WHAT IS REQUIRED:
In the entries below, how many lines contain the string "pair"? Give the number by itself.

RECORDS PROVIDED:
________________________________________

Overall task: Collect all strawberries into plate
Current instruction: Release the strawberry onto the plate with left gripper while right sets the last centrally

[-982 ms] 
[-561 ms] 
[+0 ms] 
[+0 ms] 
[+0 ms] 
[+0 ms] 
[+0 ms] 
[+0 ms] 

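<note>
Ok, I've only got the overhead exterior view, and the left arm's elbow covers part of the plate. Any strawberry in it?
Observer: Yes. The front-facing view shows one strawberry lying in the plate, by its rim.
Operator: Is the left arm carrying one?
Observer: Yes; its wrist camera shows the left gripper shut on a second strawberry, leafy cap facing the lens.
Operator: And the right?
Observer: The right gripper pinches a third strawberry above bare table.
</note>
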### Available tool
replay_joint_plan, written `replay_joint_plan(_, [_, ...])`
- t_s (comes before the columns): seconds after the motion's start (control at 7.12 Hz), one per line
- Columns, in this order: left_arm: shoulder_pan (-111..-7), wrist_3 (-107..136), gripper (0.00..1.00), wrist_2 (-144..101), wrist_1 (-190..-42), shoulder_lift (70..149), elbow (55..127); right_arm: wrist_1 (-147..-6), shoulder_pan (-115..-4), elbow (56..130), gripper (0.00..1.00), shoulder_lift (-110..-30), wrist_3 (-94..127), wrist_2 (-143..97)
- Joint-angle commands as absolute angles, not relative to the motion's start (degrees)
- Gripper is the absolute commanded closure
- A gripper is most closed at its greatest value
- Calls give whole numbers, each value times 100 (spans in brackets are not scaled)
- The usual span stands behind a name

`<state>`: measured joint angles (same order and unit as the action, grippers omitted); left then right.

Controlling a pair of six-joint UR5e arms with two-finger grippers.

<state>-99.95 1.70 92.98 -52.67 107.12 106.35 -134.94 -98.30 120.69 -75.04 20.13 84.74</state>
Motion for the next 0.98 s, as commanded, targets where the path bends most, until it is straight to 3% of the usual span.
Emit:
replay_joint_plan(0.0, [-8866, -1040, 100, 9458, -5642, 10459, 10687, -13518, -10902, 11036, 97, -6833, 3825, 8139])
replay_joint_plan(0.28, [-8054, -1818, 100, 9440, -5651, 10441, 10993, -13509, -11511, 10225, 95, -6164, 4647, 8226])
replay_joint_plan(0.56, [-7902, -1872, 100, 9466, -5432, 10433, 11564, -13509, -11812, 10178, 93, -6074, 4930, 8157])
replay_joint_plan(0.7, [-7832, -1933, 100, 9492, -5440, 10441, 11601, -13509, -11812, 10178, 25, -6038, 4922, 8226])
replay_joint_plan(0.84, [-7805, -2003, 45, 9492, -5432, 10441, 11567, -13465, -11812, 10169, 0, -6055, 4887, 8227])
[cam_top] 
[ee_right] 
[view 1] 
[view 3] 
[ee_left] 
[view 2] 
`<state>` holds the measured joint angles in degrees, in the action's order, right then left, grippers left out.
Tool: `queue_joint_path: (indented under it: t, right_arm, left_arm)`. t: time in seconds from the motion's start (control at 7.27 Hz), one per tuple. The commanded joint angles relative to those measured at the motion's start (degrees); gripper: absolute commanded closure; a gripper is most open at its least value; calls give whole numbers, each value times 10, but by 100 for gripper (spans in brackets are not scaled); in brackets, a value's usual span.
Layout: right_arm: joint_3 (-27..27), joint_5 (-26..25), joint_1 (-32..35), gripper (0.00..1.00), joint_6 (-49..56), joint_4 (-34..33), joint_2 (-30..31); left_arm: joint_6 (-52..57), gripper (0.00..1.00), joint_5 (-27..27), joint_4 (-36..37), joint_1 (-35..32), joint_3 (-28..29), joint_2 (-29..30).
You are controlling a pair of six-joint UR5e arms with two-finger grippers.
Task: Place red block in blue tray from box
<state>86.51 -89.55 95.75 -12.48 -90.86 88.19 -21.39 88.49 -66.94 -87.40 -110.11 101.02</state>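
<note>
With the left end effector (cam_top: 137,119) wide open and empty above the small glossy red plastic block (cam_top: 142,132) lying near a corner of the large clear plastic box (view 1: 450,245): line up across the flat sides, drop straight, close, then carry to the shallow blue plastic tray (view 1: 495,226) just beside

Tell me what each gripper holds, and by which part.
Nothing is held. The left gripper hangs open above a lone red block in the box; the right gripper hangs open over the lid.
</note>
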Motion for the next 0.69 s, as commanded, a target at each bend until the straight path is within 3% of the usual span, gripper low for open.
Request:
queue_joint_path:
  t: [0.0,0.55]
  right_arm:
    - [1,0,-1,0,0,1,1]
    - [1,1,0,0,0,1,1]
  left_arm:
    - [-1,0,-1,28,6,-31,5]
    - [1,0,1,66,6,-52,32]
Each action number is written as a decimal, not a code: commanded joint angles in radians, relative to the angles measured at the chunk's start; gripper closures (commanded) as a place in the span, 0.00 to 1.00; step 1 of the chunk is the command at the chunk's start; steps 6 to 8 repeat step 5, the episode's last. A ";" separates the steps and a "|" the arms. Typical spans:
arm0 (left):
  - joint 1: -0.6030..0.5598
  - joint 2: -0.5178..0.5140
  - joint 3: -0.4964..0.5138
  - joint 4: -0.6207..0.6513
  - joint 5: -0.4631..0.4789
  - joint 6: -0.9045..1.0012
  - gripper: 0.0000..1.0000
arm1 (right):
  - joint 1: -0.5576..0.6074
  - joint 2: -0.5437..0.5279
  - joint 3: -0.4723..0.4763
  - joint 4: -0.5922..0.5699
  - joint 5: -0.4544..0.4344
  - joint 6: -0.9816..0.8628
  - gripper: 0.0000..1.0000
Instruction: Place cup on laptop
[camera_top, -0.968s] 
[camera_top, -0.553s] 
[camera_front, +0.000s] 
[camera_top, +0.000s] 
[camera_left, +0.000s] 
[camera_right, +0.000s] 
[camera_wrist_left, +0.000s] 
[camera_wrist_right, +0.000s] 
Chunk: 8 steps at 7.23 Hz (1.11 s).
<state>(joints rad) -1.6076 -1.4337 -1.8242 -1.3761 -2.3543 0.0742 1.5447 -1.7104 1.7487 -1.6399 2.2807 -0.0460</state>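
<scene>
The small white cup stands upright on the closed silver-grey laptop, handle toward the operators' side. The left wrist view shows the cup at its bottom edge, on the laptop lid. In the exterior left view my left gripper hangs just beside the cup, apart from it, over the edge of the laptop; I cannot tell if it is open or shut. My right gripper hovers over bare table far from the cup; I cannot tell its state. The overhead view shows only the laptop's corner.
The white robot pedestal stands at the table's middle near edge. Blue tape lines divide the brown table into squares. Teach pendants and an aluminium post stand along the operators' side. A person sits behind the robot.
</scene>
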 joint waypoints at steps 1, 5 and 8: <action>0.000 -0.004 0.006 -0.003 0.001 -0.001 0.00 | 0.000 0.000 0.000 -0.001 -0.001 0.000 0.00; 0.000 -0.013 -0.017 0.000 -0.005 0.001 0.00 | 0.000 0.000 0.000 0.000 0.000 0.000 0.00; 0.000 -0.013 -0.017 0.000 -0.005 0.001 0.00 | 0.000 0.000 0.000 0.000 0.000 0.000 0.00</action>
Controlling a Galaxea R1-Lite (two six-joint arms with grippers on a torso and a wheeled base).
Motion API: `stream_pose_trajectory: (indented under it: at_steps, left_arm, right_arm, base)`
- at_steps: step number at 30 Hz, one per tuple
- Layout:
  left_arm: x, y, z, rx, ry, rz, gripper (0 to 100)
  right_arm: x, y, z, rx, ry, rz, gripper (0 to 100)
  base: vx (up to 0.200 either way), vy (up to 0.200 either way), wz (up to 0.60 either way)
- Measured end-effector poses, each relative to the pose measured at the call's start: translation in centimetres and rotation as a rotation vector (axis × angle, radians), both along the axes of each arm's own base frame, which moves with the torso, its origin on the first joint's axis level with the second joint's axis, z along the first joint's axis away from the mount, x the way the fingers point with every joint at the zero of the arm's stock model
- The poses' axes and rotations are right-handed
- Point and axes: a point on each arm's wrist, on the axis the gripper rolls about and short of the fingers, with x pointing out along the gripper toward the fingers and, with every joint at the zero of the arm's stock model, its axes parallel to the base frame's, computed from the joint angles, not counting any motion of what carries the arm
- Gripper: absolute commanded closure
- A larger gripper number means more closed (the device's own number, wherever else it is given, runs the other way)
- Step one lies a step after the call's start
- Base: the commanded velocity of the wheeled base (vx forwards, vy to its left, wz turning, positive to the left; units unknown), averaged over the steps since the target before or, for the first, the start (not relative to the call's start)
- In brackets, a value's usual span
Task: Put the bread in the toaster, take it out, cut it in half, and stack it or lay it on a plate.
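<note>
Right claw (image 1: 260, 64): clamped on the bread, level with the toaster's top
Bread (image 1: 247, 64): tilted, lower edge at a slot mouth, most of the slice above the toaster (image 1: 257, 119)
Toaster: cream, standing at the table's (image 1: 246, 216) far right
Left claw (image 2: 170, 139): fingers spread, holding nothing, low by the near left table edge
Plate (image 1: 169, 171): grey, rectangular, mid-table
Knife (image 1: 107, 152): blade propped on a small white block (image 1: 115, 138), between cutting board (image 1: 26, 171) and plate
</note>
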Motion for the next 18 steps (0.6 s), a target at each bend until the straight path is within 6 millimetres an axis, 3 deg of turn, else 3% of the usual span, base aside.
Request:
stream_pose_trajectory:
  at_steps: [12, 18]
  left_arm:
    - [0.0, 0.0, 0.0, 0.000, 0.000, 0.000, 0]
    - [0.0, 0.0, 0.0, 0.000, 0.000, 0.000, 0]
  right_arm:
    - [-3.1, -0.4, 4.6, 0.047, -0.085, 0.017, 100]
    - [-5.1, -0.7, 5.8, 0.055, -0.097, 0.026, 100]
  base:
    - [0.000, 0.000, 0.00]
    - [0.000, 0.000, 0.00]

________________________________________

WRITTEN REPLY:
2